By Debbie Strickland
In the wake of the late-summer FDA licensing of its lead product, Genzyme Tissue Repair grossed $31 million in a public offering of 4 million shares priced at $7.75 each.
Though the offering fell short of the prospectus' proposed $40 million, it roughly tripled the available cash at Genzyme Tissue Repair (GTR), which has recorded net losses of about $10 million per quarter over the past year.
The offering's comanagers — Credit Suisse First Boston Corp., Cowen & Co. and PaineWebber Inc., all of New York — have an overallotment option of 600,000 shares.
GTR is a division of Cambridge, Mass.-based Genzyme Corp., but like Genzyme Molecular Oncology and Genzyme General, it has a separate tracking stock.
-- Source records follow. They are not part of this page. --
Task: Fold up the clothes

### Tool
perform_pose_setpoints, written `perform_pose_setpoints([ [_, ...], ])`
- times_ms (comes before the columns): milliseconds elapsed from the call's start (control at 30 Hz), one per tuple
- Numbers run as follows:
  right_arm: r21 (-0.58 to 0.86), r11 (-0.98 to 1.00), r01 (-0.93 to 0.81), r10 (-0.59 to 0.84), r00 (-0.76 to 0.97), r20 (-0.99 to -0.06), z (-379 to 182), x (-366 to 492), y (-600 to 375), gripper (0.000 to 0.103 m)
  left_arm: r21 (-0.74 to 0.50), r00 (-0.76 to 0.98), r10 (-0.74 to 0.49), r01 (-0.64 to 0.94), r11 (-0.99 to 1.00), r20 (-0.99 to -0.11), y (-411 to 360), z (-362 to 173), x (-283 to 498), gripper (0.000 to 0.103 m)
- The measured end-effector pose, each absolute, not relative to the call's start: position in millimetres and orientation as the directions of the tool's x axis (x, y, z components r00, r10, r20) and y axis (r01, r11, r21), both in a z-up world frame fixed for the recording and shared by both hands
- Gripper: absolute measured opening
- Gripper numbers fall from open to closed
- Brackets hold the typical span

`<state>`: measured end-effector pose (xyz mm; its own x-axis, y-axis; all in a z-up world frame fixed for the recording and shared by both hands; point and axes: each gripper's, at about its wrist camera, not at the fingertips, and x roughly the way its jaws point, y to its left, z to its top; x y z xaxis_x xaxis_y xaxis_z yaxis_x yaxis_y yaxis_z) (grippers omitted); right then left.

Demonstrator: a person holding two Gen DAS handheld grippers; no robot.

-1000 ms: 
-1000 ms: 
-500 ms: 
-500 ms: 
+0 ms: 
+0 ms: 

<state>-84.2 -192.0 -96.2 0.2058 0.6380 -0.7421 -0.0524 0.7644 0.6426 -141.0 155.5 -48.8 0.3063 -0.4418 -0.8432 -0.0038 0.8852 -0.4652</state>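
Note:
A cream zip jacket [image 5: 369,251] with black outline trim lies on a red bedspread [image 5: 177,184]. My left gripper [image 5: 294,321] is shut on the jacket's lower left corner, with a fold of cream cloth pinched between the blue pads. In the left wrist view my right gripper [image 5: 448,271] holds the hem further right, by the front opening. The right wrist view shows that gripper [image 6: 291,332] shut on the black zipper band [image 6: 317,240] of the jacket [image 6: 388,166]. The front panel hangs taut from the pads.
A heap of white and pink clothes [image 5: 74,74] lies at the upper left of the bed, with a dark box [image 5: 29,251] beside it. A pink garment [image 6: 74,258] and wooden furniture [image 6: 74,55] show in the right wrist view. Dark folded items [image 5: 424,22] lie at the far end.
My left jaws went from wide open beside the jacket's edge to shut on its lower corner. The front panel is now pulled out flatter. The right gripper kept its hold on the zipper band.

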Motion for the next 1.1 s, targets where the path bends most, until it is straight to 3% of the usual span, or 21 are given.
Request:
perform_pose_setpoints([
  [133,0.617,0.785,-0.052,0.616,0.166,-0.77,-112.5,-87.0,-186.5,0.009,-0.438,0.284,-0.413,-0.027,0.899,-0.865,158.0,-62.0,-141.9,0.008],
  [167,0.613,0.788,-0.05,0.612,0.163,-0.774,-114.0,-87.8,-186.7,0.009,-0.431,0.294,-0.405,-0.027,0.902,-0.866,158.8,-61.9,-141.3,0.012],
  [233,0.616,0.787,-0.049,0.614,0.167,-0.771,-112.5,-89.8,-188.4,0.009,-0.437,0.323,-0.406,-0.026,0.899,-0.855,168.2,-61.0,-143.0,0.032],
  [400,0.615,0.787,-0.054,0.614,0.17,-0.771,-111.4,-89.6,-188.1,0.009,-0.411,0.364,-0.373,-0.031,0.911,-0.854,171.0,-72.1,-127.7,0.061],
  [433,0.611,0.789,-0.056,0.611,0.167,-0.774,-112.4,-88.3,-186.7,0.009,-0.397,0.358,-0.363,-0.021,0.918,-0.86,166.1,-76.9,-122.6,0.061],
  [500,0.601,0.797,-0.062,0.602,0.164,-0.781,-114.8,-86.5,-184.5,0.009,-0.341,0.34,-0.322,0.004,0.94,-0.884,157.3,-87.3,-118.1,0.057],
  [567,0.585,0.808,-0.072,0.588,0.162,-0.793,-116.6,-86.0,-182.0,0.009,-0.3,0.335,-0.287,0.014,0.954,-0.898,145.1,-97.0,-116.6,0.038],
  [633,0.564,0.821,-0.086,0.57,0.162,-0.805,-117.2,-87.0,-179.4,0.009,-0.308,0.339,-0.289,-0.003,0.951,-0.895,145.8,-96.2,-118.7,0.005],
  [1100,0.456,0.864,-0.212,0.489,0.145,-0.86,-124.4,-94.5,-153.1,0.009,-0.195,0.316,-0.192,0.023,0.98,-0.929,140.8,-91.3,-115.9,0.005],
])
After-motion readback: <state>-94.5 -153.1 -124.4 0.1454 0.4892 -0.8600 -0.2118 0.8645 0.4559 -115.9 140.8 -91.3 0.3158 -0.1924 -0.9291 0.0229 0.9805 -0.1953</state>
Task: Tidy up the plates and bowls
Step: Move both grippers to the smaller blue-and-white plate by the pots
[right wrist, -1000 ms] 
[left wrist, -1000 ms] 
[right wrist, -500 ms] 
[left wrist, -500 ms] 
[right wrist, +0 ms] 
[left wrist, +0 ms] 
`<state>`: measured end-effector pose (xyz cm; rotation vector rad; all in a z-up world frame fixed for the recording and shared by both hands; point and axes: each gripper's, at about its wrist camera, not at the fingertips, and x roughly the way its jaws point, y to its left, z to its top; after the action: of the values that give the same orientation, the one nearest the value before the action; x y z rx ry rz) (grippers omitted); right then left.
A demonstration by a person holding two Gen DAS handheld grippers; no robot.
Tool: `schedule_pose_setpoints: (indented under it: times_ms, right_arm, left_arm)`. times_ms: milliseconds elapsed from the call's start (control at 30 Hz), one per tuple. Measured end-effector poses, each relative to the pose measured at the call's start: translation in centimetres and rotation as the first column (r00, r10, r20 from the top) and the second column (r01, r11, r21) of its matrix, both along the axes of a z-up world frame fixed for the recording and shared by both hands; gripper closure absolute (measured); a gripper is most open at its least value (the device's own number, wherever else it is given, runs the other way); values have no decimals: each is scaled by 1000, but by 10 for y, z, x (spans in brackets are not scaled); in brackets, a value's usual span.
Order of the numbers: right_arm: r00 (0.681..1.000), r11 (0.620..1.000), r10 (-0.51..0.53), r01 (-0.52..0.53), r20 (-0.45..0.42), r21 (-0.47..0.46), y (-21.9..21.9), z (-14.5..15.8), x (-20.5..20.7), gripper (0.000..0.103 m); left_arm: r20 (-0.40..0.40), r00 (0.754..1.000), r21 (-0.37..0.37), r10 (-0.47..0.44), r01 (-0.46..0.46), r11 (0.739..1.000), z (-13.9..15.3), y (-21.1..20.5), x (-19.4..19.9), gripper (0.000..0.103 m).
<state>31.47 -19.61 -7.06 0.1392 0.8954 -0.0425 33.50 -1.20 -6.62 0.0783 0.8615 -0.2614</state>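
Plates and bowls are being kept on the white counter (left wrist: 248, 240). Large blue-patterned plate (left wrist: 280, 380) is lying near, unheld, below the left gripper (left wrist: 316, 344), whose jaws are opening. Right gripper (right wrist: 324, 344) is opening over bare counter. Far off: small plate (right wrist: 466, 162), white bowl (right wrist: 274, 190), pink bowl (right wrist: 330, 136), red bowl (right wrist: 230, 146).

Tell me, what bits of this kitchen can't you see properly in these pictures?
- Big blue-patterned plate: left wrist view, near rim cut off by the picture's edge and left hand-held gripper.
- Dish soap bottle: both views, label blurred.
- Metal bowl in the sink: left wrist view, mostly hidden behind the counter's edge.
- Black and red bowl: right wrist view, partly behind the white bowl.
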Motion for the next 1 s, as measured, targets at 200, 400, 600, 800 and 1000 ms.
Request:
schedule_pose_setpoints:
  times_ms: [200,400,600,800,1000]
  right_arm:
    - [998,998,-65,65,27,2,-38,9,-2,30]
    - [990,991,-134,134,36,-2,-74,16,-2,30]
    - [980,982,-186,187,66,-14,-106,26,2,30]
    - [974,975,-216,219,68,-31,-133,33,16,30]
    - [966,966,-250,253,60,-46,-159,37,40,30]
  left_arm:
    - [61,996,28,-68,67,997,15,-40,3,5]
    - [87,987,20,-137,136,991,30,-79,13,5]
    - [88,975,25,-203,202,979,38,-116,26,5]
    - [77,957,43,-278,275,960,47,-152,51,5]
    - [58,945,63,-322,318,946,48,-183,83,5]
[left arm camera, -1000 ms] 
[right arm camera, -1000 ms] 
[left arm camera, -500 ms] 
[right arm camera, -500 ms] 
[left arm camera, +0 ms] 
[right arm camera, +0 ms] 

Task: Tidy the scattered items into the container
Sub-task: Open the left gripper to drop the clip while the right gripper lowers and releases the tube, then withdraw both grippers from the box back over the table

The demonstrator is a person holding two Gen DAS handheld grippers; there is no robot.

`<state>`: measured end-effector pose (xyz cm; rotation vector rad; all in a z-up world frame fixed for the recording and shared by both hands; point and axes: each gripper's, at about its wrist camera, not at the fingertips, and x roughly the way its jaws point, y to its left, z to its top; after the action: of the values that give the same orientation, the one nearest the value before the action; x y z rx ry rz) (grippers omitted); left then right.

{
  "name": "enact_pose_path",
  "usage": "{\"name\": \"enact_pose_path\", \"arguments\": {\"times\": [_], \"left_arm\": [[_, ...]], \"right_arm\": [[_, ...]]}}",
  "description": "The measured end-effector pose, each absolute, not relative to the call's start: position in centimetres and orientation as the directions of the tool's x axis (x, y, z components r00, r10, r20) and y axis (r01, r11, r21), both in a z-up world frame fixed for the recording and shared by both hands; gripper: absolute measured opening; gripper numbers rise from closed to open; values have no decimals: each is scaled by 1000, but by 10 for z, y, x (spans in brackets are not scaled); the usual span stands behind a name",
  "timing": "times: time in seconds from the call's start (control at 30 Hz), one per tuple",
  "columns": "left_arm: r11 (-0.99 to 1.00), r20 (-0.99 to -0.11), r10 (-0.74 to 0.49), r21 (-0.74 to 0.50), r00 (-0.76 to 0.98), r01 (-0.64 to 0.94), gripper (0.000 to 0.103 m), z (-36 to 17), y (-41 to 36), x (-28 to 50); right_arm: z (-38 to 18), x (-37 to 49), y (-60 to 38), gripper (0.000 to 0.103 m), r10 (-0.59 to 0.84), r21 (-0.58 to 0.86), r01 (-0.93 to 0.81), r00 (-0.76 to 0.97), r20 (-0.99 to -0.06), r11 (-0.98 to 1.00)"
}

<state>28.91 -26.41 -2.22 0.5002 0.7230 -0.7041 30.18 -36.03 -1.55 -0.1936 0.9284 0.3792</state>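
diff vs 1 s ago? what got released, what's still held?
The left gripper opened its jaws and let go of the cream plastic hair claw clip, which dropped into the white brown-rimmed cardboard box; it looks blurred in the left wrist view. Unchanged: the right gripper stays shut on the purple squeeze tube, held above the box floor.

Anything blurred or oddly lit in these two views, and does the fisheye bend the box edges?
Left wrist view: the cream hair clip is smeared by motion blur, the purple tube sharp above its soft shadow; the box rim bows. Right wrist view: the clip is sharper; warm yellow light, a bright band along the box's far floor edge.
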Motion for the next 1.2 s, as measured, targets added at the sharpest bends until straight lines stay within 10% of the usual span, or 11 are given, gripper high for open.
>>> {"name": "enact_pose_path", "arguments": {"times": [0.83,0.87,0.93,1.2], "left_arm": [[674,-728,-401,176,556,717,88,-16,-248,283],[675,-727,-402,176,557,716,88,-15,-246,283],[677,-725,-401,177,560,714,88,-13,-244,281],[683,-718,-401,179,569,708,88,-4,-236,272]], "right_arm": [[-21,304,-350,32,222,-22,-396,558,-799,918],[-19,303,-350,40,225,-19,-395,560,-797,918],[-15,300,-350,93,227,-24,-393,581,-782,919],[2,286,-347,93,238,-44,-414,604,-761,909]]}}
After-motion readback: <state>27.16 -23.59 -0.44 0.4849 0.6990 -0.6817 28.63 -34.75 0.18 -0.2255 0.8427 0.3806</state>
In late August, GTR, of Cambridge, received a biologics license for its lead product, Carticel autologous cultured chondrocytes for the treatment of damaged articular knee cartilage.
That license opened the door for insurance companies to reimburse for the $10,000 procedure that had been available as an unregulated service since 1995. GTR has said the product could potentially benefit about 100,000 patients annually.
The launch has been slower than expected due to difficulties obtaining reimbursement from insurance companies, GTR officials said. The regulatory stamp of approval, along with a growing force of surgeons trained in the procedure (1,708 at last count) and GTR's efforts to educate third-party payers, could improve matters.
In the wake of the licensing, the number of people covered by health plans with protocols for reviewing Carticel reimbursement requests jumped from 15 million to 53 million.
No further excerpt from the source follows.